The prognosis now falls into two camps: either that this incident is something akin to a swan song of a movement that has been unable to gather its strength, and which may have been forced into one last splash out of fear of the Saudi authorities moving in on a cell, given that in the month of November two militants were killed in Jedda; or that the government in Riyadh, for economic, political and cultural reasons, is unable to stem the groundswell of anger and hatred towards itself and its Western supporters.

If Saudi claims of a war being won are accurately shown by this attack to be out of kilter with reality on the ground, it would not be the only indication. A statement by leading Saudi opposition figure, Saad al-Faqih, posted on the al-Ma’sada jihadist website on December 2, claimed that the Saudi authorities had sought help from Jordan in order to quell anticipated demonstrations in Jedda and Riyadh. Jordan, he said, had agreed to the proposal to send ‘3,000 intelligence operatives and anti-riot forces’, and that by Dec 2 they had already crossed the border. A further confirmation [] upped the number of operatives to 7,000 and relayed the opinion by the Movement for Islamic Reform in Arabia (MIRA), headed by al-Faqih, that this was “an indication of the [Saudi government’s] lack of trust in its own security forces and military guard in the kingdom”.

Even under a more optimistic prognosis, westerners in the Kingdom have had experience of al-Qaeda re-grouping after setbacks, sometimes after months of deceptive calm. There is also the pool of what Kuwaiti commentator Ahmad Rab’I, writing on November 3 in the Saudi daily al-Sharq al-Awsat, calls the ‘new Afghan Arabs’, or those who, as in the earlier conflict with the Soviet Union in Afghanistan, return home — this time from Iraq — with few other skills to offer than guerrilla warfare []. As Saudi analyst Faris bin Hizam noted on December 4 in the Saudi daily al-Watan, the so-called ‘collapse’ of al-Qaeda in the Kingdom “is limited to the organizational committee of the organization founded by Yusuf al-Ayyiri five years ago.” But this collapse, he states, “could be cured by the ‘mother organization’ … repairing the structure outside the country … not least by Iraq as a source, and [Mujahideen from] Fallujah in particular … under pressure from the narrowing situation for them [in Iraq]” []. The vocabulary of al-Qaeda’s statement, the “brothers in the Martyr Abu Anas al-Shami Squadron” who undertook “the blessed Fallujah Raid” may well be a corroboration of this.
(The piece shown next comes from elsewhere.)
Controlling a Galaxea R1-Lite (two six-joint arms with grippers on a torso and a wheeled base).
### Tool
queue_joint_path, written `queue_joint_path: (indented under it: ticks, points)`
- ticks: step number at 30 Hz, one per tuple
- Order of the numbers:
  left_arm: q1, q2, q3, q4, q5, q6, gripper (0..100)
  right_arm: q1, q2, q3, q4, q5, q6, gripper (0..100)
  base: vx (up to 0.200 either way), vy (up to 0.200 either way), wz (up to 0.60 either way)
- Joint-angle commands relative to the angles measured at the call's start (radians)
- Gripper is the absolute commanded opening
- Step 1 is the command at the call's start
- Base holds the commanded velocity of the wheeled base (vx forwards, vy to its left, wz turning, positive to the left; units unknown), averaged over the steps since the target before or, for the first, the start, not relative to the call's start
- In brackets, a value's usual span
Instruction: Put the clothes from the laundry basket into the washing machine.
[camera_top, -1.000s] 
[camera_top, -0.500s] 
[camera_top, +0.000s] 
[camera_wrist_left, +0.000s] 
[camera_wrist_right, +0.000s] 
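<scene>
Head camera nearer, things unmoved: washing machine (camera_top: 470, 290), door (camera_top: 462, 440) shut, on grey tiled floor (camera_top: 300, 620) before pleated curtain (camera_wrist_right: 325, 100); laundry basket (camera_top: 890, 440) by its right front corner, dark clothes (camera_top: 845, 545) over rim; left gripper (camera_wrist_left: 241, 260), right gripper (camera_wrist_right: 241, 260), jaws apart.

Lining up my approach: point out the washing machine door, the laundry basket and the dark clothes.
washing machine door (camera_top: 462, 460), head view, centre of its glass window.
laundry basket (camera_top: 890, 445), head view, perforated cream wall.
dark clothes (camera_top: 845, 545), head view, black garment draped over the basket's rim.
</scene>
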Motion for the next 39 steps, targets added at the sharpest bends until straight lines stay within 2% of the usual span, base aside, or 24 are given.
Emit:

As to the potential numbers of these reinforcements, the almost daily news of Saudi fatalities in Iraq gives some indication. But no one can do more than hazard a guess, Faris bin Hizam observes, since fatality figures “may be a decoy technique … as happened in Chechnya” where after two Saudi deaths were announced in that conflict “they appeared among the suicide fatalities at the May 12 Riyadh attack.” The danger, he concludes “is that they can [thus] re-enter the country and form new cells undetected and unsuspected.” On this last point, a commentator to a Saudi opposition internet forum [] noted laconically: “Praise be to God who has furnished us, through the tongue of our enemy, some useful advice”.